The *multiserver* plugin distributes a single *netlab* topology across multiple workers. The controller is the system where you run `netlab create`; each worker can be a bare-metal server or a VM and runs one generated containerlab topology. The plugin assigns nodes to worker entries, classifies links as local or cross-worker, and generates a self-contained containerlab configuration directory for each worker with VXLAN-based interconnects.

```eval_rst
.. contents:: Table of Contents
:depth: 2
:local:
:backlinks: none
```

```{warning}
* All workers must have direct IP reachability (e.g. over a management network or dedicated interconnect).
```

## Using the Plugin

* Add `plugin: [ multiserver ]` to lab topology.
* Define target workers in the **multiserver.servers** dictionary.
* Choose an assignment mode (`explicit` or `auto`) with **multiserver.assignment**.

The plugin runs during `netlab create` on the controller and generates self-contained per-worker directories (e.g. `server-srv1/`, `server-srv2/`) with tailored `clab.yml` files, node configs, and VXLAN scripts ready for deployment on the workers.

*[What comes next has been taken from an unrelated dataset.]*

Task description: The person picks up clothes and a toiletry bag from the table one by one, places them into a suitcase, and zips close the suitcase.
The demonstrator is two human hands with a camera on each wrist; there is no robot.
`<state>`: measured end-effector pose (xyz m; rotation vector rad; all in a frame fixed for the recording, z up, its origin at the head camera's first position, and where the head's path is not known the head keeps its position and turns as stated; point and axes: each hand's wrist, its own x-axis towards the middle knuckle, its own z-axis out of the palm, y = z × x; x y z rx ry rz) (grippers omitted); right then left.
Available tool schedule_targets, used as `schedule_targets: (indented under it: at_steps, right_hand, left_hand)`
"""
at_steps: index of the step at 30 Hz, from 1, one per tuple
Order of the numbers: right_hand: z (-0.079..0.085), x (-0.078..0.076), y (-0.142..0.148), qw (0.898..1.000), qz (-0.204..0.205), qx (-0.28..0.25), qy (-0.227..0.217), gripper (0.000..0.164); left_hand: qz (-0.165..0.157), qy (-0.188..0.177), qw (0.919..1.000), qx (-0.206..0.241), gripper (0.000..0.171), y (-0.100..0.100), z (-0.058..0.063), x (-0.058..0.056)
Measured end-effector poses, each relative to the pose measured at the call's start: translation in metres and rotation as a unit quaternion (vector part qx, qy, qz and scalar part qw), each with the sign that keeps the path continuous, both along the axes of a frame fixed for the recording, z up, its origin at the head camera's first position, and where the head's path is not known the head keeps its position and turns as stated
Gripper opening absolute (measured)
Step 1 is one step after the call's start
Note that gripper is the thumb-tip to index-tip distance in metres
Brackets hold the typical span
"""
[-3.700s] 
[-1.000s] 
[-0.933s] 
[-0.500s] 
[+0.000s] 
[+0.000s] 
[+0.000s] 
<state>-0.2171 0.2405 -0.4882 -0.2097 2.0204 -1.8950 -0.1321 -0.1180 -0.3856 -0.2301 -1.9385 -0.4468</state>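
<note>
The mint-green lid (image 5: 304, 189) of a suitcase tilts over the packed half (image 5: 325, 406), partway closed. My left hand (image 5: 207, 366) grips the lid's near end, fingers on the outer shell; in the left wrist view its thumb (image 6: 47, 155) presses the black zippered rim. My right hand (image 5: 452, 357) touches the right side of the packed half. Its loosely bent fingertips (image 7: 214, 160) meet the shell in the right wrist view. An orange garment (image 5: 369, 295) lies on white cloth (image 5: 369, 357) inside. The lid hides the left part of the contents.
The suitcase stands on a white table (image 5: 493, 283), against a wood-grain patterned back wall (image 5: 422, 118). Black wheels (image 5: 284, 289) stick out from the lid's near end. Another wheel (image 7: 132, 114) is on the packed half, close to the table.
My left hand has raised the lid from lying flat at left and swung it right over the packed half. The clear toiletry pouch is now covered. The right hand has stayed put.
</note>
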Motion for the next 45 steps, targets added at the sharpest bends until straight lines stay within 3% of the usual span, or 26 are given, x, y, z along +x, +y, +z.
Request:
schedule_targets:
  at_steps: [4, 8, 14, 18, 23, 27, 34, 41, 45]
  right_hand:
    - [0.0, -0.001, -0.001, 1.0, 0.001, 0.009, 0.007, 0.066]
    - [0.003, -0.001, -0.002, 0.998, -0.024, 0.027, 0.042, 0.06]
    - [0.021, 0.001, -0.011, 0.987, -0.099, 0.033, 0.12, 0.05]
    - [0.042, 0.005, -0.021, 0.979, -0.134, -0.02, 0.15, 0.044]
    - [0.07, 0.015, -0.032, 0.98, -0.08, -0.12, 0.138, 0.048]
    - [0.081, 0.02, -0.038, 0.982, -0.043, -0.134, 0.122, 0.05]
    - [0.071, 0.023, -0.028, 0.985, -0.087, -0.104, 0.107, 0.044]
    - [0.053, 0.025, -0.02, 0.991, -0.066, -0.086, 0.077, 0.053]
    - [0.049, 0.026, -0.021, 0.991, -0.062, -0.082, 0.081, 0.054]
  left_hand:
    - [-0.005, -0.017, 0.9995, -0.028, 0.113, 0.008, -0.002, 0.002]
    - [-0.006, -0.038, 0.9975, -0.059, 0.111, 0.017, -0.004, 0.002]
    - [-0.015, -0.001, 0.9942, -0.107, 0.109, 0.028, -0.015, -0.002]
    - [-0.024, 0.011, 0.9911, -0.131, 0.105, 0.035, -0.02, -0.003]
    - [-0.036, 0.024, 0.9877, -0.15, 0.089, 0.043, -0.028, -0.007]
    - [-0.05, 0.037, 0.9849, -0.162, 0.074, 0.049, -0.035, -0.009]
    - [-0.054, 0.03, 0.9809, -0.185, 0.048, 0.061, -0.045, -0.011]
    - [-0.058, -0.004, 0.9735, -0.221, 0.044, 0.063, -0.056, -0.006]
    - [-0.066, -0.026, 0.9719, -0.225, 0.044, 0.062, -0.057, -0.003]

## Configuring Plugin Parameters

The plugin is configured with the **multiserver** topology-level dictionary that has these parameters:

| Parameter | Type | Meaning |
|-----------|------|---------|
| **assignment** | string | How to assign nodes to workers: `explicit` (default) or `auto` |
| **servers** | dictionary | Target workers, keyed by worker name |
| **vxlan** | dictionary | Global settings for VXLAN tunnels |
| **replicate** | list | Advanced: nodes or groups intentionally duplicated on all workers; see [Replicated Nodes](multiserver-replicate) before using |
| **output_dir** | string | Template for per-worker directory names (default: `server-{server_name}`); supports `{server_name}`, `{server_id}`, and `{name}` (topology name) |
| **copy_dirs** | list | Subdirectories copied into every worker directory (default: `[group_vars, templates]`); overrides the default list |
| **copy_files** | list | Top-level files copied into every worker directory (default: `[ansible.cfg]`); overrides the default list |
| **extra_copy_dirs** | list | Additional subdirectories to copy on top of **copy_dirs** |
| **extra_copy_files** | list | Additional top-level files to copy on top of **copy_files** |

(multiserver-servers)=
### Worker Parameters

The **multiserver.servers** dictionary is keyed by worker name (e.g. `srv1`, `dc-east`). Each entry represents one worker. The name is used for per-worker directory names and log messages, and because workers are a dictionary, duplicate worker names are impossible. Each entry supports these parameters:

| Parameter | Type | Meaning |
|-----------|------|---------|
| **id** | integer | Numeric identifier used for VXLAN bookkeeping; auto-assigned if omitted |
| **host** | string | IP address or hostname of the worker |
| **groups** | list | *netlab* groups whose members are assigned to this worker |
| **members** | list | Individual node names assigned to this worker |
| **vxlan_dev** | string | Worker interface to bind VXLAN tunnels to this worker |
| **weight** | integer | Relative capacity for auto-assignment (default: `1`); a worker with `weight: 2` absorbs twice as many nodes before being considered as loaded as a worker with `weight: 1` |

(multiserver-vxlan)=
### VXLAN Parameters

Global VXLAN settings are specified in the **multiserver.vxlan** dictionary:

| Parameter | Type | Meaning |
|-----------|------|---------|
| **vni_base** | integer | Starting VNI for cross-worker links (default: `10000`) |
| **dstport** | integer | UDP destination port for VXLAN traffic (default: `4789`) |
| **dev** | string | **Required.** Default worker interface to bind VXLAN tunnels |

VXLAN tunnels bind to the global interface specified in **multiserver.vxlan.dev**. If your workers use different interface names, you can override this interface per-worker using the **vxlan_dev** parameter under each worker in the **multiserver.servers** dictionary.

(multiserver-assignment)=
## Assignment Modes

### Explicit Assignment (Default)

In `explicit` mode, every node must be mapped to a worker using the **groups** or **members** attributes of a [worker entry](multiserver-servers). Any unassigned node (excluding [replicated nodes](multiserver-replicate)) results in an error.

```yaml
plugin: [ multiserver ]

multiserver:
assignment: explicit
servers:
srv1:
host: 192.168.168.128
groups: [ core ]
members: [ edge-node ]
srv2:
host: 192.168.168.129
groups: [ spines, leaves ]
```

### Automatic Assignment

In `auto` mode, nodes that are not explicitly pinned to a worker are distributed automatically using a greedy balancing algorithm:

1. Nodes belonging to a *netlab* group are kept together — the entire group is placed on the worker with the lowest current load. Larger groups are placed first for better balance.
2. Remaining ungrouped nodes are assigned one at a time to the least-loaded worker.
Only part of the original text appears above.